- WHAT YOU ARE ASKED TO DO -
The reply should reproduce every line of the data below word for word, minus any images.

[Stored items from a collection]
┏━━
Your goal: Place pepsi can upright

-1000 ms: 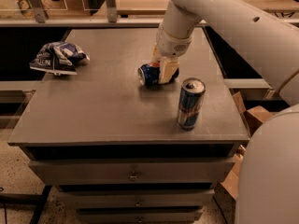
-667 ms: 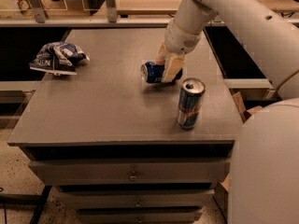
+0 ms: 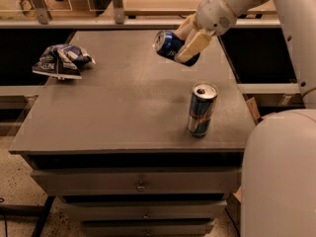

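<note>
The pepsi can [image 3: 168, 45], short and dark blue with a silver end facing left, is held lying on its side in the air above the back right part of the grey tabletop [image 3: 123, 102]. My gripper [image 3: 189, 43] comes in from the upper right on the white arm and is shut on the pepsi can, with one cream finger [image 3: 192, 46] across its front. The can is well clear of the table surface.
A taller blue-and-silver can [image 3: 201, 109] stands upright near the table's front right, below and right of the held can. A wrinkled blue-white snack bag [image 3: 61, 61] lies at the left. Drawers sit under the tabletop. A shelf rail runs behind the table.
The pepsi can lay on the table in my gripper's grasp; now it has been lifted off the surface, still on its side, as the arm rose.
</note>
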Robot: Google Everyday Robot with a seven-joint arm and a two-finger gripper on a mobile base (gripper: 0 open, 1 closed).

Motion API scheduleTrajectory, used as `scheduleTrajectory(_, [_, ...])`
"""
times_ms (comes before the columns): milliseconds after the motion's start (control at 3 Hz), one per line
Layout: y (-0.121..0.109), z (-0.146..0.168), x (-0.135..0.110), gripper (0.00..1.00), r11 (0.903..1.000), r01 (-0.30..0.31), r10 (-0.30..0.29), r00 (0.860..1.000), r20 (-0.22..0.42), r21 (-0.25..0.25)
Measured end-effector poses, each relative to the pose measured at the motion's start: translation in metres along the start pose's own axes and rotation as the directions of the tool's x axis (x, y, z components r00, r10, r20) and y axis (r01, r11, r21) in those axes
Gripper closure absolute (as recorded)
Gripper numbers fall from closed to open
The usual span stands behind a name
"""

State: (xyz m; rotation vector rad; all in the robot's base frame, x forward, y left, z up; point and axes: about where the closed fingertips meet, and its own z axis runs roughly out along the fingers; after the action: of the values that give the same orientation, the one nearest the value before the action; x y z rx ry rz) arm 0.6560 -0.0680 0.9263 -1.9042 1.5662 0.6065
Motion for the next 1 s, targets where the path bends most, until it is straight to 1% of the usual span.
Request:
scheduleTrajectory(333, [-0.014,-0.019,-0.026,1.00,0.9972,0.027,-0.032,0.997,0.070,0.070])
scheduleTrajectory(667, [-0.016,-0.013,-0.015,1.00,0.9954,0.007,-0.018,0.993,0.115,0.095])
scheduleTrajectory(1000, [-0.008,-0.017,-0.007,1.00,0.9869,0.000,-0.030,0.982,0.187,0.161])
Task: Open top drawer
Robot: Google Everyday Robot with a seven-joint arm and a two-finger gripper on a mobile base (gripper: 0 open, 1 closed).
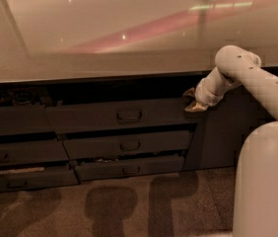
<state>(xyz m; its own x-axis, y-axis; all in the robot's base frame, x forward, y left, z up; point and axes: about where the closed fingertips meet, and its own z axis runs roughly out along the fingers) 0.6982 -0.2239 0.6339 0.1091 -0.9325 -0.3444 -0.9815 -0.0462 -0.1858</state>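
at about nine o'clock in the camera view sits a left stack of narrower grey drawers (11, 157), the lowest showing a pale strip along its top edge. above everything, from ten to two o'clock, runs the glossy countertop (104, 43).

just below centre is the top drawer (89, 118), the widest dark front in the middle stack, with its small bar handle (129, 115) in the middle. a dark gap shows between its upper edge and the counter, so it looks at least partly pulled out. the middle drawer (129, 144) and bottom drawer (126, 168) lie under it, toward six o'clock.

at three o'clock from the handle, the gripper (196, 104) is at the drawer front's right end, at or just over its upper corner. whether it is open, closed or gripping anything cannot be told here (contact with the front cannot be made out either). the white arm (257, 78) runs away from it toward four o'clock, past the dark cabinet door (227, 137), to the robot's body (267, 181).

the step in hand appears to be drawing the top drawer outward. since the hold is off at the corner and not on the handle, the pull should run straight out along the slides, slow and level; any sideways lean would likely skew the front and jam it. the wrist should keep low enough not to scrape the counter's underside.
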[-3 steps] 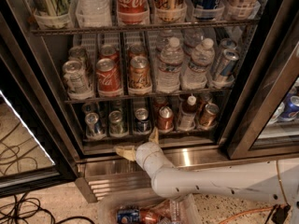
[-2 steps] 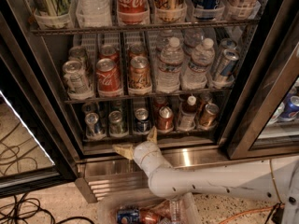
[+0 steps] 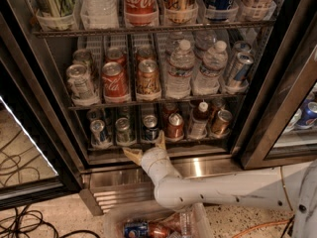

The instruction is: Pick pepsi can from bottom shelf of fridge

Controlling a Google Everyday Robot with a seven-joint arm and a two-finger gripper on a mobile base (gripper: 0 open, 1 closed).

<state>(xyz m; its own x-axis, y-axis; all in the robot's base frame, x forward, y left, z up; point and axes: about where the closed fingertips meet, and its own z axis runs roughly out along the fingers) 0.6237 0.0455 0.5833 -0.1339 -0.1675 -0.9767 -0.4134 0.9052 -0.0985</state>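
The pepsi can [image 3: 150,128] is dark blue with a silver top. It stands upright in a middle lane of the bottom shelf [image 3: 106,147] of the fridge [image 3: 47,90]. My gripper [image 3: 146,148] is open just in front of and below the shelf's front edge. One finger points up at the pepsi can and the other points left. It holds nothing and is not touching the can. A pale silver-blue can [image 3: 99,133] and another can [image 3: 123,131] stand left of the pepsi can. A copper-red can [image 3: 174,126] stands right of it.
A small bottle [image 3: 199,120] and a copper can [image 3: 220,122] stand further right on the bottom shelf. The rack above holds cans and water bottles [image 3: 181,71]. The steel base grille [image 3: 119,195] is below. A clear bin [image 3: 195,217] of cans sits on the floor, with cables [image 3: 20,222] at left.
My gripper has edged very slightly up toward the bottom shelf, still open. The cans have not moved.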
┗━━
- WRITTEN RESPONSE -
Your goal: Place pepsi can upright

-1000 ms: 
-667 ms: 
+0 ms: 

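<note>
The pepsi can [image 3: 168, 45], short and dark blue with a silver end facing left, is held lying on its side in the air above the back right part of the grey tabletop [image 3: 123, 102]. My gripper [image 3: 189, 43] comes in from the upper right on the white arm and is shut on the pepsi can, with one cream finger [image 3: 192, 46] across its front. The can is well clear of the table surface.
A taller blue-and-silver can [image 3: 201, 109] stands upright near the table's front right, below and right of the held can. A wrinkled blue-white snack bag [image 3: 61, 61] lies at the left. Drawers sit under the tabletop. A shelf rail runs behind the table.
The pepsi can lay on the table in my gripper's grasp; now it has been lifted off the surface, still on its side, as the arm rose.
</note>
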Robot: Google Everyday Robot with a seven-joint arm and a two-finger gripper on a mobile base (gripper: 0 open, 1 closed).

Motion API scheduleTrajectory, used as `scheduleTrajectory(_, [_, ...])`
"""
times_ms (comes before the columns): milliseconds after the motion's start (control at 3 Hz), one per line
Layout: y (-0.121..0.109), z (-0.146..0.168), x (-0.135..0.110), gripper (0.00..1.00), r11 (0.903..1.000), r01 (-0.30..0.31), r10 (-0.30..0.29), r00 (0.860..1.000), r20 (-0.22..0.42), r21 (-0.25..0.25)
Measured end-effector poses, each relative to the pose measured at the motion's start: translation in metres along the start pose's own axes and rotation as the directions of the tool's x axis (x, y, z components r00, r10, r20) and y axis (r01, r11, r21) in those axes
Gripper closure absolute (as recorded)
Gripper numbers fall from closed to open
The usual span stands behind a name
"""

State: (xyz m; rotation vector rad; all in the robot's base frame, x forward, y left, z up; point and axes: about where the closed fingertips meet, and its own z axis runs roughly out along the fingers; after the action: of the values that give the same orientation, the one nearest the value before the action; x y z rx ry rz) arm 0.6560 -0.0680 0.9263 -1.9042 1.5662 0.6065
Motion for the next 1 s, targets where the path bends most, until it is straight to 1% of the usual span.
Request:
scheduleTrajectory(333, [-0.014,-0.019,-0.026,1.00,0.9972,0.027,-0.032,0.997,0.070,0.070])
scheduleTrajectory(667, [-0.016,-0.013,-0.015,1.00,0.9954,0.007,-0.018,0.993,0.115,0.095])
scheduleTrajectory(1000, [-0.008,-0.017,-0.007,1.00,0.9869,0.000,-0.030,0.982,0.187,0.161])
Task: Open top drawer
Robot: Google Everyday Robot with a seven-joint arm and a two-finger gripper on a mobile base (gripper: 0 open, 1 closed).
<state>(xyz m; its own x-axis, y-axis; all in the robot's base frame, x forward, y left, z up; point and axes: about where the closed fingertips meet, and its own z axis runs roughly out along the fingers) 0.6982 -0.2239 0.6339 0.1091 -0.9325 -0.3444 -0.9815 -0.0462 -0.1858</state>
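at about nine o'clock in the camera view sits a left stack of narrower grey drawers (11, 157), the lowest showing a pale strip along its top edge. above everything, from ten to two o'clock, runs the glossy countertop (104, 43).

just below centre is the top drawer (89, 118), the widest dark front in the middle stack, with its small bar handle (129, 115) in the middle. a dark gap shows between its upper edge and the counter, so it looks at least partly pulled out. the middle drawer (129, 144) and bottom drawer (126, 168) lie under it, toward six o'clock.

at three o'clock from the handle, the gripper (196, 104) is at the drawer front's right end, at or just over its upper corner. whether it is open, closed or gripping anything cannot be told here (contact with the front cannot be made out either). the white arm (257, 78) runs away from it toward four o'clock, past the dark cabinet door (227, 137), to the robot's body (267, 181).

the step in hand appears to be drawing the top drawer outward. since the hold is off at the corner and not on the handle, the pull should run straight out along the slides, slow and level; any sideways lean would likely skew the front and jam it. the wrist should keep low enough not to scrape the counter's underside.
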[-3 steps] 
[-2 steps] 
[+0 steps] 

The instruction is: Pick pepsi can from bottom shelf of fridge

Controlling a Google Everyday Robot with a seven-joint arm and a two-finger gripper on a mobile base (gripper: 0 open, 1 closed).

<state>(xyz m; its own x-axis, y-axis; all in the robot's base frame, x forward, y left, z up; point and axes: about where the closed fingertips meet, and its own z axis runs roughly out along the fingers) 0.6237 0.0455 0.5833 -0.1339 -0.1675 -0.9767 -0.4134 0.9052 -0.0985</state>
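The pepsi can [image 3: 150,128] is dark blue with a silver top. It stands upright in a middle lane of the bottom shelf [image 3: 106,147] of the fridge [image 3: 47,90]. My gripper [image 3: 146,148] is open just in front of and below the shelf's front edge. One finger points up at the pepsi can and the other points left. It holds nothing and is not touching the can. A pale silver-blue can [image 3: 99,133] and another can [image 3: 123,131] stand left of the pepsi can. A copper-red can [image 3: 174,126] stands right of it.
A small bottle [image 3: 199,120] and a copper can [image 3: 220,122] stand further right on the bottom shelf. The rack above holds cans and water bottles [image 3: 181,71]. The steel base grille [image 3: 119,195] is below. A clear bin [image 3: 195,217] of cans sits on the floor, with cables [image 3: 20,222] at left.
My gripper has edged very slightly up toward the bottom shelf, still open. The cans have not moved.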

The given output is complete.